24.01.2018, 11:12 Uhr

Der Skilehrer und die Gangsterbraut

Das ungleiche Paar während der Flitterwochen 1950. (Foto: Burda Verlag)

Ob Virginia Hill ermordet wurde wird nie geklärt werden, aber ihre Flucht nach Unken ist gut dokumentiert.

UNKEN. Die herzergreifende Love-Story zwischen der amerikanischen Mafiabraut und dem Salzburger Skilehrer hätte Hollywood nicht spannender erfinden können. Ein packendes Drama, das auch im Unkner Heutal spielt und ein tragisches Ende fand.

In den Fängen der Mafia

Der Museumsverein Unken hat die Lebensgeschichte des schillernden Callgirls gemeinsam mit dem Pinzgauer Autor Peter Blaikner recherchiert. 2014 wurde darüber eine Broschüre veröffentlicht, die im Regionalmuseum Kalchofengut erhältlich ist. Nun hat Blaikner mit "Virginia Hill" ein Theaterstück verfasst, das am 25. Jänner im Kleinen Theater Salzburg Premiere feiert. Am 9. März wird das Werk im Kunsthaus Nexus in Saalfelden aufgeführt.

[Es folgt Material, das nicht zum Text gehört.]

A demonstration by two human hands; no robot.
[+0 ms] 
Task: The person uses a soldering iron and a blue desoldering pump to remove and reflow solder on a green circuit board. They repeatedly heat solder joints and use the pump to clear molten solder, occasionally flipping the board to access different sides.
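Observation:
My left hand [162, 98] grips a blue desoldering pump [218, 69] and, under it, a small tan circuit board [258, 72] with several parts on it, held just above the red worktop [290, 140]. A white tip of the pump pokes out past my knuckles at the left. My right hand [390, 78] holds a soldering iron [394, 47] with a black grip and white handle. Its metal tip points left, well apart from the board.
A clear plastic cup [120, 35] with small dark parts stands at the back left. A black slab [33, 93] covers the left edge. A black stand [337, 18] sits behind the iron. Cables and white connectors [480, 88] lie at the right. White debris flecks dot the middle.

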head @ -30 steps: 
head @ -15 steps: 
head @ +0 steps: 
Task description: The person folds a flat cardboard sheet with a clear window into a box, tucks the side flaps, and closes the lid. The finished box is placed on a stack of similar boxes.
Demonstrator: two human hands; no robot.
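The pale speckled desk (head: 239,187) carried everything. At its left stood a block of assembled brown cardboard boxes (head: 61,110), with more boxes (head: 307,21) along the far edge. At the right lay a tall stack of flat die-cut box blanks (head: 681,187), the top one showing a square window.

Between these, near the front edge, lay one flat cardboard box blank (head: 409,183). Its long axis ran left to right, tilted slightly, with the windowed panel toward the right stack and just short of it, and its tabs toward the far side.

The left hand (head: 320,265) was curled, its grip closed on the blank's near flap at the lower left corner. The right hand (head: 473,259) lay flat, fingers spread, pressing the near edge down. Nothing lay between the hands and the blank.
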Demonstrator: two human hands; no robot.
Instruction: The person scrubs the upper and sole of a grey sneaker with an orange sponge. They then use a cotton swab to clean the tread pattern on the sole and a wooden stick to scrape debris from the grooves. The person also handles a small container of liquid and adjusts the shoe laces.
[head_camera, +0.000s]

Wie schaffte es Hans Hauser, der von der Zistelalm am Gaisberg stammte, Virginia Hill, die Geliebte der höchsten Mafiaganster, so zu verzaubern, dass sie ihn heiratete und sogar mit ihm in seine Heimat ging? Bei beiden schien es jedenfalls Liebe auf den ersten Blick zu sein. Als Mitglieder der Cosa Nostra ihr nahe legten, das Verhältnis zu beenden, weigerte sie sich und beteuerte, sie würde keine Geheimnisse der Mafia ausplaudern. Darauf erhielt sie sogar einige Jahre noch regelmäßige Zahlungen ihrer ehemaligen "Arbeitgeber".

Flucht ins Heutal

Als diese jedoch versiegten, beging Virginia Hill-Hauser offensichtlich den Fehler, mit ihrem Insiderwissen zu drohen. Sie wurde daraufhin gewarnt, dass ihr Leben in Gefahr sei, und versteckte sich daher im Unkener Heutal, wo die Familie Hauser eine kleine Hütte besaß. Drei Jahre lang lebte die einstige Diva hier in fast völliger Abgeschiedenheit unter bescheidensten Verhältnissen. Kontakt hatte sie vor allem zu Maria Pichler, einer Nachbarin, die sie häufig besuchte. Viele Unkner kamen ins Heutal, um die interessante Amerikanerin zu sehen. "Unken war in Aufruhr, das war ja eine sehr fesche Frau", erzählt Josef Auer, Kustos vom Regionalmuseum Kalchofengut. Virginia Hill war aber sehr "leitscheich", wie Pichler berichtet, da sie ja ständig in Angst lebte, entdeckt zu werden. 1966 ist Hill an einer Überdosis Tabletten gestorben. "Ich bin sicher, dass sie von der Mafia zur Einnahme gezwungen wurde", meint Emanuel Ketteler vom Museumsverein, der den Fall recherchierte.

Hans Hauser hat nach dem Tod seiner Frau versucht, ihr Tagebuch zu veröffentlichen. Auch das dürfte gewissen Kreisen nicht recht gewesen sein. Er wurde 1974 erhängt aufgefunden, nachdem er Besuch von drei unbekannten Männern erhalten hatte. Sohn Peter starb 1995 bei einem mysteriösen Autounfall. Ketteler ist überzeugt davon, dass die Mafia die Familie ermordet hat. Beweise dafür gibt es allerdings nicht.

Auf jeden Fall ein spannender Stoff, der auch im Kalchofengut bereits an zwei "Mafia-Abenden" mit Peter Blaikner thematisiert wurde. Die Bilder und abenteuerlichen Erzählungen über diese Frau, die sich in Unken vor der Mafia verstecken musste, ist beim Publikum auf großes Interesse gestossen.